◆ **Directions for this task**
Write the listing out once more, with every line exactly as it stands.

• • • • •

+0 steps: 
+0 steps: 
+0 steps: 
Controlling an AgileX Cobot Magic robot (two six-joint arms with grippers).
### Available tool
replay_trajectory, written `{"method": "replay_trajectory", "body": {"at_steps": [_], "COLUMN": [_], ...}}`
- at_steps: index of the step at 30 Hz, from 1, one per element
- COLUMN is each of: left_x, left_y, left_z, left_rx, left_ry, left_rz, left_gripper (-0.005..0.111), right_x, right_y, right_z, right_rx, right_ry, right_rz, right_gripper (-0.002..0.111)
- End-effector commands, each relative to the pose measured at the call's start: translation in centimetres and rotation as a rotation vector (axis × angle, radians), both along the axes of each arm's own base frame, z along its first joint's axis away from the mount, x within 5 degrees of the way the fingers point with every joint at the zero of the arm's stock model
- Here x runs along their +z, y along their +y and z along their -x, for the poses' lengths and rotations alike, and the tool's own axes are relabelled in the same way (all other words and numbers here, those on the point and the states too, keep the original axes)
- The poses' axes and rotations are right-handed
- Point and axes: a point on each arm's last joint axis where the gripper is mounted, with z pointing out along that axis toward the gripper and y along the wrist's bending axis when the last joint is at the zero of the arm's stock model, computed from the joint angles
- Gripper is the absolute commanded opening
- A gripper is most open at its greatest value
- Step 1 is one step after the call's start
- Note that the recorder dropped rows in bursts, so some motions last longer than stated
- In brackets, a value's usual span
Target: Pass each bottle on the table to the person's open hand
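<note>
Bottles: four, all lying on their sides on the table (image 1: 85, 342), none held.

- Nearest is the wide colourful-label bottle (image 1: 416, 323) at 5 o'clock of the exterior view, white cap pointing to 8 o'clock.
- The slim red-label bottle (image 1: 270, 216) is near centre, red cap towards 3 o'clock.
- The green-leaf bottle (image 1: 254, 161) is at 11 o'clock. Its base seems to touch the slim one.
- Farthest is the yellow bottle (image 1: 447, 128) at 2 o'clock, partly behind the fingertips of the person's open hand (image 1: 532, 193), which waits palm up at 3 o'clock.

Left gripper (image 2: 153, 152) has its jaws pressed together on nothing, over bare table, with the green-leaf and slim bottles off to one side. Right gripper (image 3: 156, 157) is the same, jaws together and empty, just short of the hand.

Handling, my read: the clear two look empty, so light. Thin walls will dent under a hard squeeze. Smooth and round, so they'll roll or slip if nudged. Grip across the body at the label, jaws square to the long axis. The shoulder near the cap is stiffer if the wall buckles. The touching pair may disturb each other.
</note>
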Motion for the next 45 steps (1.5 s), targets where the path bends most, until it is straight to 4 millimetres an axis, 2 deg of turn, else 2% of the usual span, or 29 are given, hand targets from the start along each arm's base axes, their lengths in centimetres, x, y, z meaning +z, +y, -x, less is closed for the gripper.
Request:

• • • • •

◆ **Result for this task**
+0 steps: 
+0 steps: 
+0 steps: 
Controlling an AgileX Cobot Magic robot (two six-joint arms with grippers).
### Available tool
replay_trajectory, written `{"method": "replay_trajectory", "body": {"at_steps": [_], "COLUMN": [_], ...}}`
- at_steps: index of the step at 30 Hz, from 1, one per element
- COLUMN is each of: left_x, left_y, left_z, left_rx, left_ry, left_rz, left_gripper (-0.005..0.111), right_x, right_y, right_z, right_rx, right_ry, right_rz, right_gripper (-0.002..0.111)
- End-effector commands, each relative to the pose measured at the call's start: translation in centimetres and rotation as a rotation vector (axis × angle, radians), both along the axes of each arm's own base frame, z along its first joint's axis away from the mount, x within 5 degrees of the way the fingers point with every joint at the zero of the arm's stock model
- Here x runs along their +z, y along their +y and z along their -x, for the poses' lengths and rotations alike, and the tool's own axes are relabelled in the same way (all other words and numbers here, those on the point and the states too, keep the original axes)
- The poses' axes and rotations are right-handed
- Point and axes: a point on each arm's last joint axis where the gripper is mounted, with z pointing out along that axis toward the gripper and y along the wrist's bending axis when the last joint is at the zero of the arm's stock model, computed from the joint angles
- Gripper is the absolute commanded opening
- A gripper is most open at its greatest value
- Step 1 is one step after the call's start
- Note that the recorder dropped rows in bursts, so some motions last longer than stated
- In brackets, a value's usual span
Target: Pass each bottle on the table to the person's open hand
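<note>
Bottles: four, all lying on their sides on the table (image 1: 85, 342), none held.

- Nearest is the wide colourful-label bottle (image 1: 416, 323) at 5 o'clock of the exterior view, white cap pointing to 8 o'clock.
- The slim red-label bottle (image 1: 270, 216) is near centre, red cap towards 3 o'clock.
- The green-leaf bottle (image 1: 254, 161) is at 11 o'clock. Its base seems to touch the slim one.
- Farthest is the yellow bottle (image 1: 447, 128) at 2 o'clock, partly behind the fingertips of the person's open hand (image 1: 532, 193), which waits palm up at 3 o'clock.

Left gripper (image 2: 153, 152) has its jaws pressed together on nothing, over bare table, with the green-leaf and slim bottles off to one side. Right gripper (image 3: 156, 157) is the same, jaws together and empty, just short of the hand.

Handling, my read: the clear two look empty, so light. Thin walls will dent under a hard squeeze. Smooth and round, so they'll roll or slip if nudged. Grip across the body at the label, jaws square to the long axis. The shoulder near the cap is stiffer if the wall buckles. The touching pair may disturb each other.
</note>
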Motion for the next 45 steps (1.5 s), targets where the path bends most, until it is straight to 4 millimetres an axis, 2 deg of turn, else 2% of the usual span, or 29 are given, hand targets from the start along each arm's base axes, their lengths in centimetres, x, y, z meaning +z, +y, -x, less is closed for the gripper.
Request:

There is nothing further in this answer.